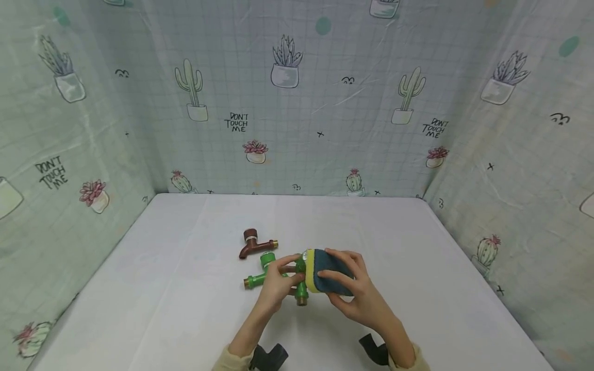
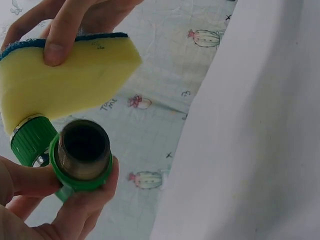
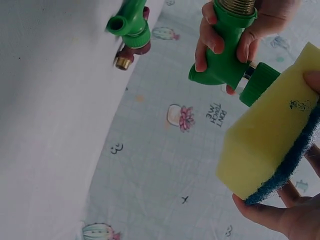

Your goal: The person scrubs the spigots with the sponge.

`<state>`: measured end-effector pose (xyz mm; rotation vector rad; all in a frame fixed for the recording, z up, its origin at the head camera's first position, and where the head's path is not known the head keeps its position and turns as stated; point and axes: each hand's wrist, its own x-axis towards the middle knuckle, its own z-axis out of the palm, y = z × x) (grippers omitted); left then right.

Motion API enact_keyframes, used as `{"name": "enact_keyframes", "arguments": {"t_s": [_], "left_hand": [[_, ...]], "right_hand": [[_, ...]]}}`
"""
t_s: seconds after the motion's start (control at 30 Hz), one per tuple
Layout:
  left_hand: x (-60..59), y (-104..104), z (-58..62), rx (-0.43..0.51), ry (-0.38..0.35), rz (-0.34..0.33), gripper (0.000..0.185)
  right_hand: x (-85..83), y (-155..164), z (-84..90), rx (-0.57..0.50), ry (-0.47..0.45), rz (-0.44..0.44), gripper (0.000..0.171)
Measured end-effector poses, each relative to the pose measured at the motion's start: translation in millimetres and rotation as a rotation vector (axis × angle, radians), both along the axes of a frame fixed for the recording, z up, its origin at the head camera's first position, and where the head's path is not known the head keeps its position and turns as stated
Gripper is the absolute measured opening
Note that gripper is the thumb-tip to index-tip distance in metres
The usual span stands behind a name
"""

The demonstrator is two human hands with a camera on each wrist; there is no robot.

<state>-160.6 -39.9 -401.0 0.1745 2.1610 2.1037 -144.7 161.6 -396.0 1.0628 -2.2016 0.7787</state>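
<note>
My left hand [image 1: 284, 275] grips a green plastic tap [image 1: 301, 282] with a brass threaded end, held just above the white table [image 1: 176, 314]. The tap's open brass mouth [image 2: 82, 149] faces the left wrist camera, my fingers [image 2: 87, 202] curled round its green body. My right hand [image 1: 342, 281] pinches a yellow sponge with a blue scouring side [image 1: 325, 268] and presses its yellow face [image 2: 70, 75] against the tap's green knob [image 2: 31, 140]. In the right wrist view the sponge [image 3: 272, 135] meets the held tap [image 3: 227, 57].
A second green tap [image 1: 260, 268] and a brown tap [image 1: 254, 243] lie on the table left of my hands; both also show as green tap [image 3: 131, 22] and brown tap [image 3: 131, 52]. Cactus-print cloth walls [image 1: 297, 103] enclose three sides.
</note>
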Motion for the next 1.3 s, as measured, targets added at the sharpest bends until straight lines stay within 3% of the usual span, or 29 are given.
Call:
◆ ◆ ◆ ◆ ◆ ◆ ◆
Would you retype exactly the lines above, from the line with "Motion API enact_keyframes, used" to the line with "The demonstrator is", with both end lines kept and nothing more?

Motion API enact_keyframes, used as `{"name": "enact_keyframes", "arguments": {"t_s": [_], "left_hand": [[_, ...]], "right_hand": [[_, ...]]}}`
"""
t_s: seconds after the motion's start (control at 30 Hz), one per tuple
Layout:
  left_hand: x (-60..59), y (-104..104), z (-58..62), rx (-0.43..0.51), ry (-0.38..0.35), rz (-0.34..0.33), gripper (0.000..0.185)
  right_hand: x (-85..83), y (-155..164), z (-84..90), rx (-0.57..0.50), ry (-0.47..0.45), rz (-0.44..0.44), gripper (0.000..0.171)
Measured end-effector poses, each relative to the pose measured at the motion's start: translation in millimetres and rotation as a rotation vector (axis × angle, radians), both along the axes of a frame fixed for the recording, z up, its origin at the head camera's first position, and where the head's path is not known the head keeps its position and turns as stated
Gripper is the absolute measured opening
Note that gripper is the thumb-tip to index-tip distance in metres
The usual span stands behind a name
"""

The demonstrator is two human hands with a camera on each wrist; there is no robot.

The exercise requires no additional output.